To do → Nothing in the data may be altered, so output all of it exactly.

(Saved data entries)
====

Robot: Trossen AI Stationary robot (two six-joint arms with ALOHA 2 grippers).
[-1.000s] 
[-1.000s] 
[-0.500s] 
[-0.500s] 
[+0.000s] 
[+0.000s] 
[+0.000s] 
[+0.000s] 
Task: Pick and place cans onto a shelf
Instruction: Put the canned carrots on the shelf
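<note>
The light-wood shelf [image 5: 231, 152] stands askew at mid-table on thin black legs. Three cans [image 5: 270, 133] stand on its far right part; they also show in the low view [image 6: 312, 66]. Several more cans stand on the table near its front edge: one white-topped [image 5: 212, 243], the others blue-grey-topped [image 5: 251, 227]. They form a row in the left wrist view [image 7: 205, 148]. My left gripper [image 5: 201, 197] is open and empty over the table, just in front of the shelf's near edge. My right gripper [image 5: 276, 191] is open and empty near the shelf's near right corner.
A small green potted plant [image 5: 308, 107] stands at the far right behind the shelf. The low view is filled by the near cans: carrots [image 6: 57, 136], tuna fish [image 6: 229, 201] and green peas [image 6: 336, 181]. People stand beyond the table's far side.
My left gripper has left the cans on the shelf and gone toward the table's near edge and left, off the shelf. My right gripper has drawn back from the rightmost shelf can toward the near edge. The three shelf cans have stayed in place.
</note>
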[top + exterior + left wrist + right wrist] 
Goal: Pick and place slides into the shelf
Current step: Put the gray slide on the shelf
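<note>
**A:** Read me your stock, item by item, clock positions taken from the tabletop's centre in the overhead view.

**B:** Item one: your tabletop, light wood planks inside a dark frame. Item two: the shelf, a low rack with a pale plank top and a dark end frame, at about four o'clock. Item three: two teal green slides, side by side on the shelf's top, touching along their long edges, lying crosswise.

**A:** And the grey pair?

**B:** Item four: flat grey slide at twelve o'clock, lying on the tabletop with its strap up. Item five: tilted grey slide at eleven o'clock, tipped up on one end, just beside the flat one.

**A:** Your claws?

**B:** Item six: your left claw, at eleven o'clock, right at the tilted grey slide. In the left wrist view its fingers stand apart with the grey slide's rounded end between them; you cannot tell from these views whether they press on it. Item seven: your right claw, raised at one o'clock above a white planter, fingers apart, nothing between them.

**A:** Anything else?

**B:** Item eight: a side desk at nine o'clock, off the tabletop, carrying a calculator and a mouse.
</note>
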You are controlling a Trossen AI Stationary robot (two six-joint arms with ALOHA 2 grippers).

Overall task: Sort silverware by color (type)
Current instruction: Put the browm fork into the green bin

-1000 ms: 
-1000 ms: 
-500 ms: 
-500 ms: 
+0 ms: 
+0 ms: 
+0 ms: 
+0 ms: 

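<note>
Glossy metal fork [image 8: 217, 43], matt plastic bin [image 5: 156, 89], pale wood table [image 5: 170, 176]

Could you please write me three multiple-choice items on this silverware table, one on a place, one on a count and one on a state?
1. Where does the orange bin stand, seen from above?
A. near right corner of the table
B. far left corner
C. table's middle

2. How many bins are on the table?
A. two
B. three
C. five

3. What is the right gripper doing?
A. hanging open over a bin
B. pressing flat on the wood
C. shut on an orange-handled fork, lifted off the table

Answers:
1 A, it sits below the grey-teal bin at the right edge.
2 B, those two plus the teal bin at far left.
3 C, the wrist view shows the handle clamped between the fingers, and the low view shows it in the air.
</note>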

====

Written answer →
Robot: Trossen AI Stationary robot (two six-joint arms with ALOHA 2 grippers).
[-1.000s] 
[-1.000s] 
[-0.500s] 
[-0.500s] 
[+0.000s] 
[+0.000s] 
[+0.000s] 
[+0.000s] 
Task: Pick and place cans onto a shelf
Instruction: Put the canned carrots on the shelf
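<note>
The light-wood shelf [image 5: 231, 152] stands askew at mid-table on thin black legs. Three cans [image 5: 270, 133] stand on its far right part; they also show in the low view [image 6: 312, 66]. Several more cans stand on the table near its front edge: one white-topped [image 5: 212, 243], the others blue-grey-topped [image 5: 251, 227]. They form a row in the left wrist view [image 7: 205, 148]. My left gripper [image 5: 201, 197] is open and empty over the table, just in front of the shelf's near edge. My right gripper [image 5: 276, 191] is open and empty near the shelf's near right corner.
A small green potted plant [image 5: 308, 107] stands at the far right behind the shelf. The low view is filled by the near cans: carrots [image 6: 57, 136], tuna fish [image 6: 229, 201] and green peas [image 6: 336, 181]. People stand beyond the table's far side.
My left gripper has left the cans on the shelf and gone toward the table's near edge and left, off the shelf. My right gripper has drawn back from the rightmost shelf can toward the near edge. The three shelf cans have stayed in place.
</note>
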[top + exterior + left wrist + right wrist] 
Goal: Pick and place slides into the shelf
Current step: Put the gray slide on the shelf
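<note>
**A:** Read me your stock, item by item, clock positions taken from the tabletop's centre in the overhead view.

**B:** Item one: your tabletop, light wood planks inside a dark frame. Item two: the shelf, a low rack with a pale plank top and a dark end frame, at about four o'clock. Item three: two teal green slides, side by side on the shelf's top, touching along their long edges, lying crosswise.

**A:** And the grey pair?

**B:** Item four: flat grey slide at twelve o'clock, lying on the tabletop with its strap up. Item five: tilted grey slide at eleven o'clock, tipped up on one end, just beside the flat one.

**A:** Your claws?

**B:** Item six: your left claw, at eleven o'clock, right at the tilted grey slide. In the left wrist view its fingers stand apart with the grey slide's rounded end between them; you cannot tell from these views whether they press on it. Item seven: your right claw, raised at one o'clock above a white planter, fingers apart, nothing between them.

**A:** Anything else?

**B:** Item eight: a side desk at nine o'clock, off the tabletop, carrying a calculator and a mouse.
</note>
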You are controlling a Trossen AI Stationary robot (two six-joint arms with ALOHA 2 grippers).

Overall task: Sort silverware by color (type)
Current instruction: Put the browm fork into the green bin

-1000 ms: 
-1000 ms: 
-500 ms: 
-500 ms: 
+0 ms: 
+0 ms: 
+0 ms: 
+0 ms: 

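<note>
Glossy metal fork [image 8: 217, 43], matt plastic bin [image 5: 156, 89], pale wood table [image 5: 170, 176]

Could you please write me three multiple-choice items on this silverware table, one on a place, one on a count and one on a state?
1. Where does the orange bin stand, seen from above?
A. near right corner of the table
B. far left corner
C. table's middle

2. How many bins are on the table?
A. two
B. three
C. five

3. What is the right gripper doing?
A. hanging open over a bin
B. pressing flat on the wood
C. shut on an orange-handled fork, lifted off the table

Answers:
1 A, it sits below the grey-teal bin at the right edge.
2 B, those two plus the teal bin at far left.
3 C, the wrist view shows the handle clamped between the fingers, and the low view shows it in the air.
</note>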

This completes the response.